Spendenaktion: Rote Not-Aus-Nasen für "Kinder in Not"

Angelehnt an den „RED NOSE DAY" hat die Dürmentinger Firma Georg Schlegel zu einer ganz besonderen Spendenaktion aufgerufen: Für alle Mitarbeiterinnen und Mitarbeiter, die sich virtuell per Smartphone einen rot-gelben Schlegel-Not-Aus-Schalter auf die Nase setzen und ein Selfie machen, spendet das Unternehmen 10 Euro für einen guten Zweck. 92 Bilder sind bei der Aktion „RED-NO(t-Au)S-DAY" entstanden. Die aufgerundete Spendensumme von 1000 Euro geht an die Stiftung „Kinder in Not" der Caritas Biberach-Bad Saulgau.

Tue Gutes und habe Spaß dabei: Nach diesem Motto hat der Dürmentinger Hersteller von Not-Aus- bzw. Not-Halt-Schaltern die Spendenaktion ins Leben gerufen. Inspiriert von der englischen „RED NOSE DAY"-Spendenkampagne, bei der rote Plastiknasen für einen guten Zweck verkauft werden, hatte Schlegels Werbeleiter Bernd Geisinger die Idee, dies virtuell mit eigenen Produkten umzusetzen. Die von Schlegel produzierten Not-Halt-Schalter, die im Notfall eine Maschine stoppen und damit Unfälle vermeiden, haben auch einen roten Betätiger. Warum nicht diese virtuell aufsetzen?

Gesagt, getan! Er bereitete eine App für das Smartphone vor, mit der alles ganz einfach ging: Link anklicken, die Selfie-Kamera öffnet sich und der digitale Not-Halt setzte sich ganz automatisch am Bildschirm auf die eigene Nase – Selfie machen und fertig. So sind über 90 Bilder entstanden, die zum Schmunzeln anregen und die nun zu einem großen Gesamtbild zusammengefügt wurden. 920 Euro kamen durch die Aktion zusammen, die von der Geschäftsleitung auf 1000 Euro aufgerundet wurden.

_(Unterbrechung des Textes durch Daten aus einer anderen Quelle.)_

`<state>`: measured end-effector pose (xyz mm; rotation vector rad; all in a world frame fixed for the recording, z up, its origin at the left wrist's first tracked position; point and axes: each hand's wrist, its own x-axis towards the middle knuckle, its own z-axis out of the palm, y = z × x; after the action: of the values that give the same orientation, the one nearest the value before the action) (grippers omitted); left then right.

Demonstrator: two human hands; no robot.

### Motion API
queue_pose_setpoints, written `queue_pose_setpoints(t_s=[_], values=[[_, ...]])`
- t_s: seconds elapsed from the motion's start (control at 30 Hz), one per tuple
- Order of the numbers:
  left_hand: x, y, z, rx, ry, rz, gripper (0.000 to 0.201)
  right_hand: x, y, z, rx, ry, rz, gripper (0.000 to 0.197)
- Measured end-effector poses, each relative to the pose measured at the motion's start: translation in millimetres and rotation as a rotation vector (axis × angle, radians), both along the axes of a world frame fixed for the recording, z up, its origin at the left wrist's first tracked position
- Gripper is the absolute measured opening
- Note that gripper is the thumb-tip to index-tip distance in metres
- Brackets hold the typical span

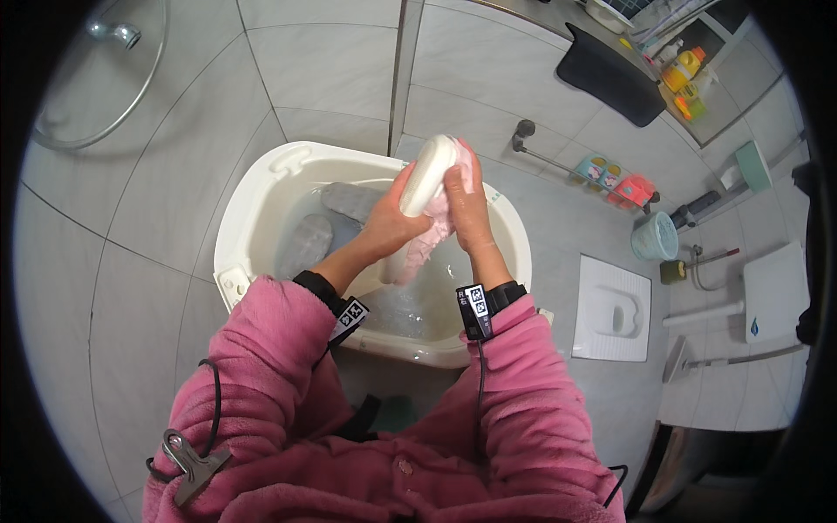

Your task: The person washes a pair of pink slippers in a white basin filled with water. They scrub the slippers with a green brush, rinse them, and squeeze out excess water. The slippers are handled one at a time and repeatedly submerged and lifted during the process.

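Above a white plastic tub, my left hand and my right hand are both closed around a slipper. It has a thick white sole and a wet, fluffy pink upper, and is tilted with the sole facing up and left. Pink fluff with a pale edge extends below my hands toward the water; I cannot tell whether it is a second slipper. Cloudy water partly fills the tub. Two grey, oval, slipper-shaped things lie at its left side.
A squat toilet is set in the floor at the right, with a light blue bucket beyond it. A wall rack holds several items. A shower hose hangs at the far left. Bottles stand on a ledge at the upper right.
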<state>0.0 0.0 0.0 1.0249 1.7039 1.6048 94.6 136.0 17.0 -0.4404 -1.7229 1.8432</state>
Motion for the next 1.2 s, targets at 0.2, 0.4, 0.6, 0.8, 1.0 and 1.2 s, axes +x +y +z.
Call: queue_pose_setpoints(t_s=[0.2,0.4,0.6,0.8,1.0,1.2], values=[[10,-12,-3,-0.183,0.231,0.086,0.093,-13,-11,-26,-0.578,-0.016,-0.07,0.09],[12,-7,-4,-0.135,0.396,0.123,0.094,-11,-12,-21,-0.63,0.057,-0.095,0.069],[19,-6,3,-0.174,0.371,0.138,0.092,-13,-12,-17,-0.628,0.069,-0.217,0.046],[23,-5,-2,-0.154,0.373,0.155,0.09,-10,-2,-26,-0.61,-0.04,-0.252,0.044],[24,-6,-11,-0.093,0.228,0.142,0.086,-7,-12,-17,-0.737,-0.08,-0.082,0.053],[-3,-6,8,0.006,-0.284,0.114,0.079,-1,-10,-12,-0.526,-0.024,0.103,0.087]])
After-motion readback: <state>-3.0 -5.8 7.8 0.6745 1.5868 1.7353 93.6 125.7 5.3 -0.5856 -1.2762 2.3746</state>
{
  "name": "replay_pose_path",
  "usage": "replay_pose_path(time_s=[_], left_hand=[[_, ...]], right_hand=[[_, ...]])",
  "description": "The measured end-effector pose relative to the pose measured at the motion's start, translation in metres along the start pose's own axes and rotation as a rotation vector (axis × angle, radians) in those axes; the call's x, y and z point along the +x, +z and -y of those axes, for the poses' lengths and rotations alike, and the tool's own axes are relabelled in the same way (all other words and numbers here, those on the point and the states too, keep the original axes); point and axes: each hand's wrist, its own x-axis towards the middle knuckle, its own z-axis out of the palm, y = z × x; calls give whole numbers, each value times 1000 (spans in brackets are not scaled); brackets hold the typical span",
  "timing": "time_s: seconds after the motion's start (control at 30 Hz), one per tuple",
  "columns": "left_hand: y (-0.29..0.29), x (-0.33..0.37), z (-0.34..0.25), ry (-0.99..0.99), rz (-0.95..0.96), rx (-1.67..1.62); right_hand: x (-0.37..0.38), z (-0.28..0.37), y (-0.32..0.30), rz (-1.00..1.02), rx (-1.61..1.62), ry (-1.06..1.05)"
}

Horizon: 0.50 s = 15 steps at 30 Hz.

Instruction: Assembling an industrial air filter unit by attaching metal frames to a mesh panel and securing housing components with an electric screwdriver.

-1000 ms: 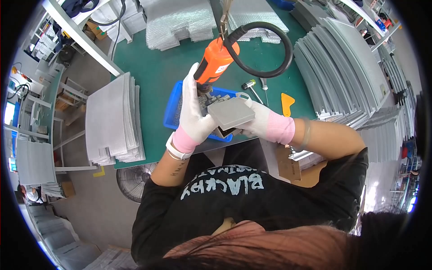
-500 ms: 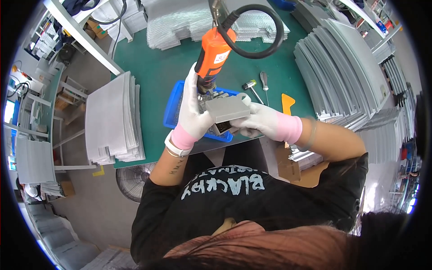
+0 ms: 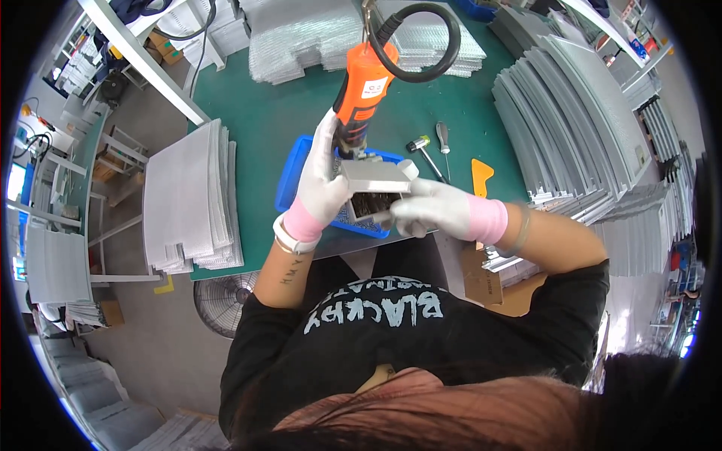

Gerade in diesen Zeiten gefragt

Das Geld ist bei der Stiftung „Kinder in Not" gut angelegt. „Ich danke den Mitarbeiterinnen und Mitarbeitern sowie den Verantwortlichen der Firma Schlegel sehr für die Aktion. Sie helfen uns, damit wir helfen können", sagt Peter Grundler, Leiter der Caritas Biberach-Bad Saulgau. „Gerade in diesen Zeiten sind wir in der Stiftung ‚Kinder in Not' angefragt, einzelnen Kindern oder Jugendlichen zu helfen. Sei es, weil sie in einer schwierigen wirtschaftlichen Lage leben müssen, sei es, weil ein tragisches Lebensereignis wie die schwere Erkrankung oder Tod eines Elternteils die Kinder belastet."

Die Schlegel-Geschäftsführer Eberhard Schlegel, Christoph Schlegel und Wolfgang Weber freuen sich, dass die Aktion so großen Anklang in der Mitarbeiterschaft gefunden hat, und dass sie damit Not lindern können. Die Idee der Aktion hat sie von Anfang an überzeugt. Durch die Einbindung der Not-Halt-Betätiger ist die Verknüpfung mit der Firma gegeben, dennoch standen die Spaßkomponente und der Hilfegedanke im Vordergrund. „Dieser Dreiklang passt und wir freuen uns, dass wir durch diese Aktion Kinder aus der Region unterstützen können", betont Christoph Schlegel.